_Task instructions_
Everything from the "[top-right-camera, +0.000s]" line to the final line of the listing should be written out exactly. Skip the pictures.
+++++
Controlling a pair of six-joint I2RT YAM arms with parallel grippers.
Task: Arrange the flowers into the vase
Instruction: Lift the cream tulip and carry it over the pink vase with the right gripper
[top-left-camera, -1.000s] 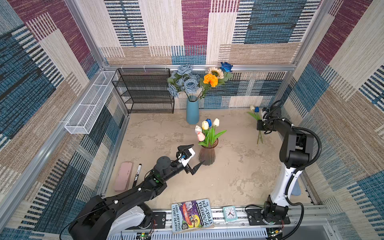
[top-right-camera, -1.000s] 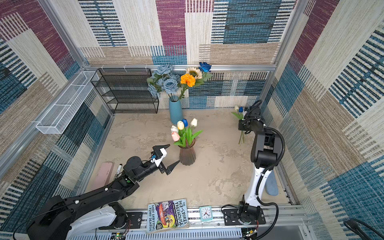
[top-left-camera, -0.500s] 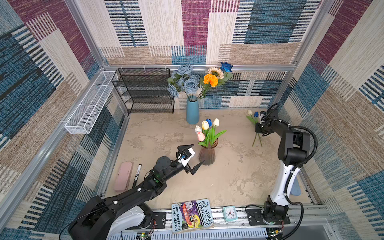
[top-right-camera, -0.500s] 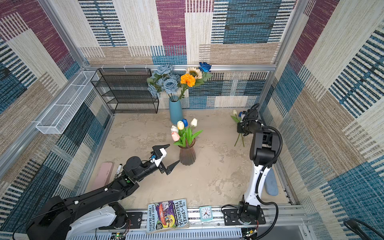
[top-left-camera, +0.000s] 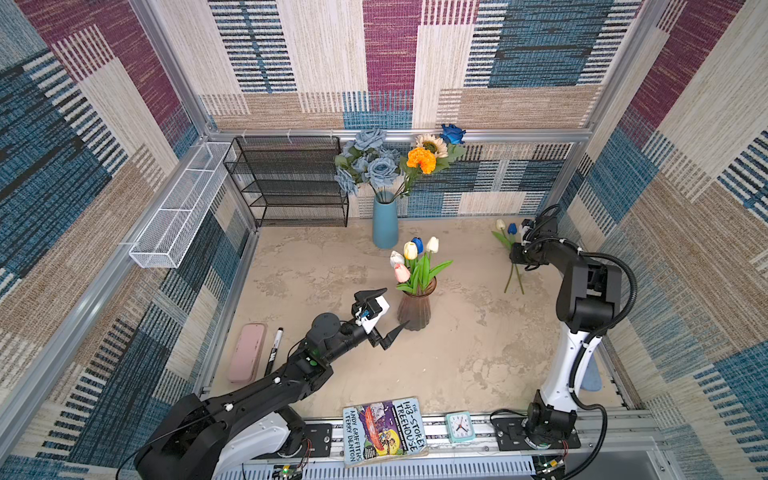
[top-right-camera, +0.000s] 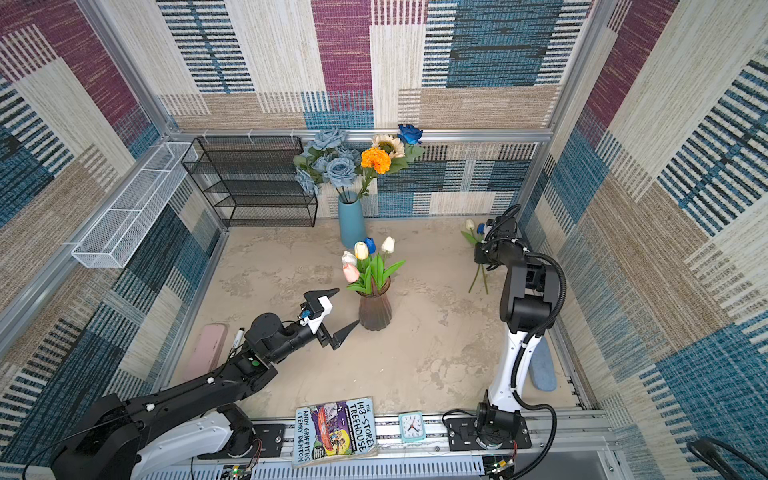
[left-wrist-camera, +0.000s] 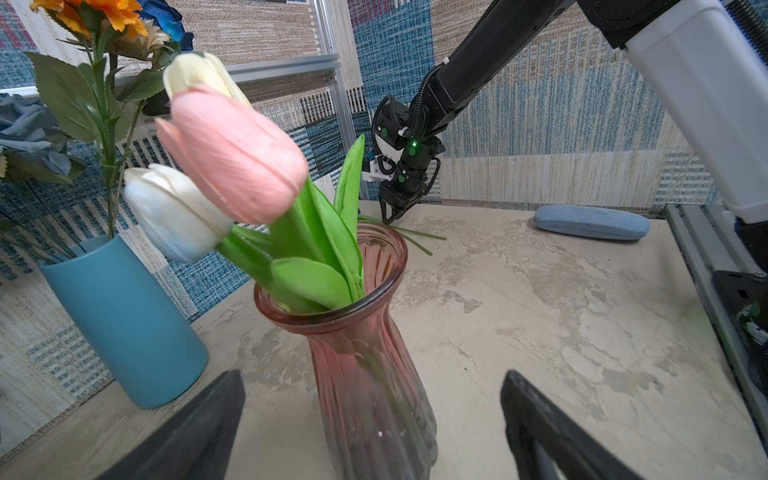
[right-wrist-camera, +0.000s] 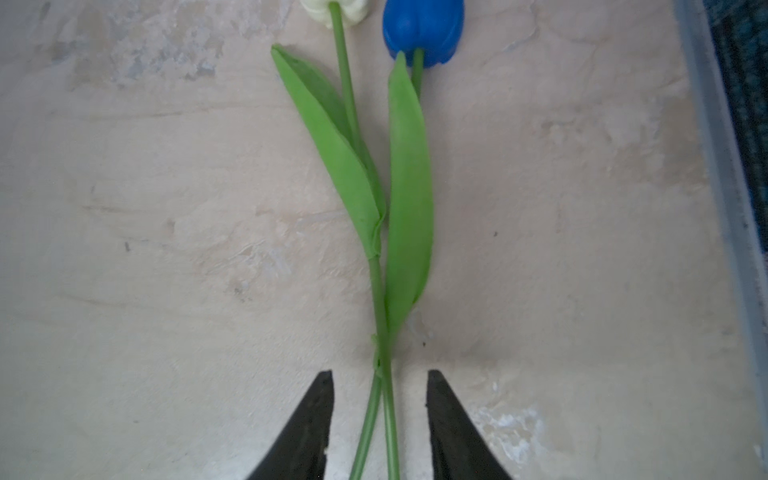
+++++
_Problem solution_
[top-right-camera, +0.000s] 
[left-wrist-camera, +0.000s] 
[right-wrist-camera, +0.000s] 

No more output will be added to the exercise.